● Exercise instructions
Only one stretch of the listing below is wanted. Give it again exactly, from the line with "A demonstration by" through the line with "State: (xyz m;".

● Collected material
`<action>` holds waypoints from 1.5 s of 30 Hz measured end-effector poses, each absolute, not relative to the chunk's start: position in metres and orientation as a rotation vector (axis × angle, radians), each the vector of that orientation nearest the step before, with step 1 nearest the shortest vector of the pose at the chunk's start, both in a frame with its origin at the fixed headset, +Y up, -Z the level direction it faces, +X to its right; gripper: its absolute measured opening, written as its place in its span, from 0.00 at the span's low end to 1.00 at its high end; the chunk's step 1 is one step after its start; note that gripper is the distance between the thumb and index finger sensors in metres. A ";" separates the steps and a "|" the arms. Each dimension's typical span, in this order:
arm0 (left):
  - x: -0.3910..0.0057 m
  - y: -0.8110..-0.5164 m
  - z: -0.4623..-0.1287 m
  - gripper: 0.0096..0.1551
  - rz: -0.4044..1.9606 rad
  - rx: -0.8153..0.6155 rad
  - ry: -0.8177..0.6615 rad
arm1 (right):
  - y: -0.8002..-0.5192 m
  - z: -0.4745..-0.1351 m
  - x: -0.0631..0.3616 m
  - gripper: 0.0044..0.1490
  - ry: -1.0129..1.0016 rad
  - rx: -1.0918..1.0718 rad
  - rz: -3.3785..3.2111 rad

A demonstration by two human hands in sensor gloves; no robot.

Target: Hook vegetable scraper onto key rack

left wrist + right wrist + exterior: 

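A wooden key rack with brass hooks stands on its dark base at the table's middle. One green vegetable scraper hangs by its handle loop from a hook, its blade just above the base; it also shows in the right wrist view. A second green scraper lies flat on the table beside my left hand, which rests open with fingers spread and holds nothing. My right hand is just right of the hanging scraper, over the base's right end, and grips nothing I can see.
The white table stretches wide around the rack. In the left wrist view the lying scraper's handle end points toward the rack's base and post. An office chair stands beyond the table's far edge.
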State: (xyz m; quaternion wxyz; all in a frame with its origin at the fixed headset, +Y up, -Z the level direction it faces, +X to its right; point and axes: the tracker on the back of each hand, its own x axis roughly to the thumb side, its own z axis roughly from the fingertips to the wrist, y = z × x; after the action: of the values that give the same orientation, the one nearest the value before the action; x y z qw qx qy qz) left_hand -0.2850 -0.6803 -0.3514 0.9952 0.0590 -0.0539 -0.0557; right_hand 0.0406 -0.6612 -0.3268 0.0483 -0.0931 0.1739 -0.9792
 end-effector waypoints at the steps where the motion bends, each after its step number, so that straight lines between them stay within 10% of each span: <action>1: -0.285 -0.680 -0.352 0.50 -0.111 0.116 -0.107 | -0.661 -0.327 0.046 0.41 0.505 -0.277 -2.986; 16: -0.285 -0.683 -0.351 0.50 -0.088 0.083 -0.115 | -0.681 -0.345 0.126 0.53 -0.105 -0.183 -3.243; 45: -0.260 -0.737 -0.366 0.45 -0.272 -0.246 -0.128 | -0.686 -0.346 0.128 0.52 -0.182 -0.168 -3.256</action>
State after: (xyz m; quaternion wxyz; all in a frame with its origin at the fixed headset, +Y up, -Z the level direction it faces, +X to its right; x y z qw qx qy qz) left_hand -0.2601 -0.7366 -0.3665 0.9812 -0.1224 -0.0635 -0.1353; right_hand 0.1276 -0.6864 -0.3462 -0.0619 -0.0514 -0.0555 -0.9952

● Answer below
A demonstration by two human hands in sensor gloves; no robot.

Target: Hook vegetable scraper onto key rack

left wrist + right wrist + exterior: 

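A wooden key rack with brass hooks stands on its dark base at the table's middle. One green vegetable scraper hangs by its handle loop from a hook, its blade just above the base; it also shows in the right wrist view. A second green scraper lies flat on the table beside my left hand, which rests open with fingers spread and holds nothing. My right hand is just right of the hanging scraper, over the base's right end, and grips nothing I can see.
The white table stretches wide around the rack. In the left wrist view the lying scraper's handle end points toward the rack's base and post. An office chair stands beyond the table's far edge.
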State: (xyz m; quaternion wxyz; all in a frame with its origin at the fixed headset, +Y up, -Z the level direction it faces, +X to its right; point and axes: the tracker on the back of each hand, its own x axis roughly to the thumb side, its own z axis roughly from the fingertips to the wrist, y = z × x; after the action: of the values that give the same orientation, the one nearest the value before the action; x y z qw qx qy qz) left_hand -0.2850 -0.6803 -0.3514 0.9952 0.0590 -0.0539 -0.0557; right_hand 0.0406 -0.6612 -0.3268 0.0483 -0.0931 0.1739 -0.9792

This answer has now been given in full.